▶ [DATA PROVIDED]:
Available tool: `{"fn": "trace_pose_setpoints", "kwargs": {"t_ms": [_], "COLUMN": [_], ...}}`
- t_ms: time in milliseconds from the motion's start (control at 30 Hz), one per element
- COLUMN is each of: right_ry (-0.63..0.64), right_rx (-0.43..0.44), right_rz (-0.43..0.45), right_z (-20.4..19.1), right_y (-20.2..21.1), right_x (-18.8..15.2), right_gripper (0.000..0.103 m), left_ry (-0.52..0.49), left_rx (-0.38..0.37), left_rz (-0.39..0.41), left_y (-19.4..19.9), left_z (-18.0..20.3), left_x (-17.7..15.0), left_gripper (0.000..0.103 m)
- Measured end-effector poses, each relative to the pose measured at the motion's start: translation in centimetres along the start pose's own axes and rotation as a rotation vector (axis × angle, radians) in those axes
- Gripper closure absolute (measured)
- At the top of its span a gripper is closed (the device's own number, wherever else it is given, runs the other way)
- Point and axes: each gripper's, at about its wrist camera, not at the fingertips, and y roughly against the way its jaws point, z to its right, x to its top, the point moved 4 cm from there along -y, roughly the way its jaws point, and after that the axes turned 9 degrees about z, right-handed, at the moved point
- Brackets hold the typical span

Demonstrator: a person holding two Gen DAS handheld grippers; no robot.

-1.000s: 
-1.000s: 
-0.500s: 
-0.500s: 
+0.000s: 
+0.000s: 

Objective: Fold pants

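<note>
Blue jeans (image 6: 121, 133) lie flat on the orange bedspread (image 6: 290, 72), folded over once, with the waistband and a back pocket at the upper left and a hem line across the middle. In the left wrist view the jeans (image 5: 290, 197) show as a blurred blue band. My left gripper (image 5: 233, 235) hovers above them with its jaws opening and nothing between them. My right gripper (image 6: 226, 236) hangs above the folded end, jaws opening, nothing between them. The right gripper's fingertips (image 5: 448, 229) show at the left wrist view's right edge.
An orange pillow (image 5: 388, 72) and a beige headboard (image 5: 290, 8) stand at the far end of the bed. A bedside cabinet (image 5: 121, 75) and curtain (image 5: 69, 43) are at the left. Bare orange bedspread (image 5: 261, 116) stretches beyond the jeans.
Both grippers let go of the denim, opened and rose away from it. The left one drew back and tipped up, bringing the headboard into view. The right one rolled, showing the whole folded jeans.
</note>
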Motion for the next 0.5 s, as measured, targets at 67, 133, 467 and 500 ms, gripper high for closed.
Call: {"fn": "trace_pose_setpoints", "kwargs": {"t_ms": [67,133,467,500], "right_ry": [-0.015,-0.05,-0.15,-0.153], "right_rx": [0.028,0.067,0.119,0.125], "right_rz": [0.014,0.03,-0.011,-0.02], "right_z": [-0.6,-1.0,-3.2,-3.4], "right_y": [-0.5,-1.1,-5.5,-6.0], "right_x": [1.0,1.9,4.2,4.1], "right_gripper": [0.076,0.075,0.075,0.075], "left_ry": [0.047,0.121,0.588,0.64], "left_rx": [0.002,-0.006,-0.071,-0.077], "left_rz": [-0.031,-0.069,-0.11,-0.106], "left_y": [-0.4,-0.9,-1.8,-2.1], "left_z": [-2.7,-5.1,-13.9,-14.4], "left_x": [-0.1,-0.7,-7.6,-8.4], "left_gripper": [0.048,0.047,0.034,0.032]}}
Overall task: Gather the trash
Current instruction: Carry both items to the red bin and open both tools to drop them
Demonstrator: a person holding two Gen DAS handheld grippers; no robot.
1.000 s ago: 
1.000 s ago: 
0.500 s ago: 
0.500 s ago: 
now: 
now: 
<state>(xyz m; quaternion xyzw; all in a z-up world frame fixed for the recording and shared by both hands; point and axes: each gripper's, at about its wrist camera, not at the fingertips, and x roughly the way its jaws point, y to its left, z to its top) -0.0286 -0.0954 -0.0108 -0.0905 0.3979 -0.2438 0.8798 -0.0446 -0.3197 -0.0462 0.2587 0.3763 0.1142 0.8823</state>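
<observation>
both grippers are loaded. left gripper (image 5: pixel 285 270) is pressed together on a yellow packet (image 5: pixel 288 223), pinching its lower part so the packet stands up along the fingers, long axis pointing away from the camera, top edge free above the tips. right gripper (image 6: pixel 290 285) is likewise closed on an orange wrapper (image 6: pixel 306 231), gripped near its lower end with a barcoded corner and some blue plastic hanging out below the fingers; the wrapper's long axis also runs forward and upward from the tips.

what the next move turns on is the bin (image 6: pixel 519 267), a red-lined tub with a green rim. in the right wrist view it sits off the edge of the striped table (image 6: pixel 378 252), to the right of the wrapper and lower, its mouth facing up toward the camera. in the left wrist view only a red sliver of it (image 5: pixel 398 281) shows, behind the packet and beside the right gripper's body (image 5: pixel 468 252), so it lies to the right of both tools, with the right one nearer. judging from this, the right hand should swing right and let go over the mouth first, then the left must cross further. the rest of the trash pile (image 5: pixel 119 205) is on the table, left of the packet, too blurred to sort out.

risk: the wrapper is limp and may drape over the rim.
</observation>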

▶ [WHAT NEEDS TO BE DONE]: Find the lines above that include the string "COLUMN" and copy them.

▶ [OUTPUT OF THE EXERCISE]:
Available tool: `{"fn": "trace_pose_setpoints", "kwargs": {"t_ms": [_], "COLUMN": [_], ...}}`
- COLUMN is each of: right_ry (-0.63..0.64), right_rx (-0.43..0.44), right_rz (-0.43..0.45), right_z (-20.4..19.1), right_y (-20.2..21.1), right_x (-18.8..15.2), right_gripper (0.000..0.103 m), left_ry (-0.52..0.49), left_rx (-0.38..0.37), left_rz (-0.39..0.41), left_y (-19.4..19.9), left_z (-18.0..20.3), left_x (-17.7..15.0), left_gripper (0.000..0.103 m)

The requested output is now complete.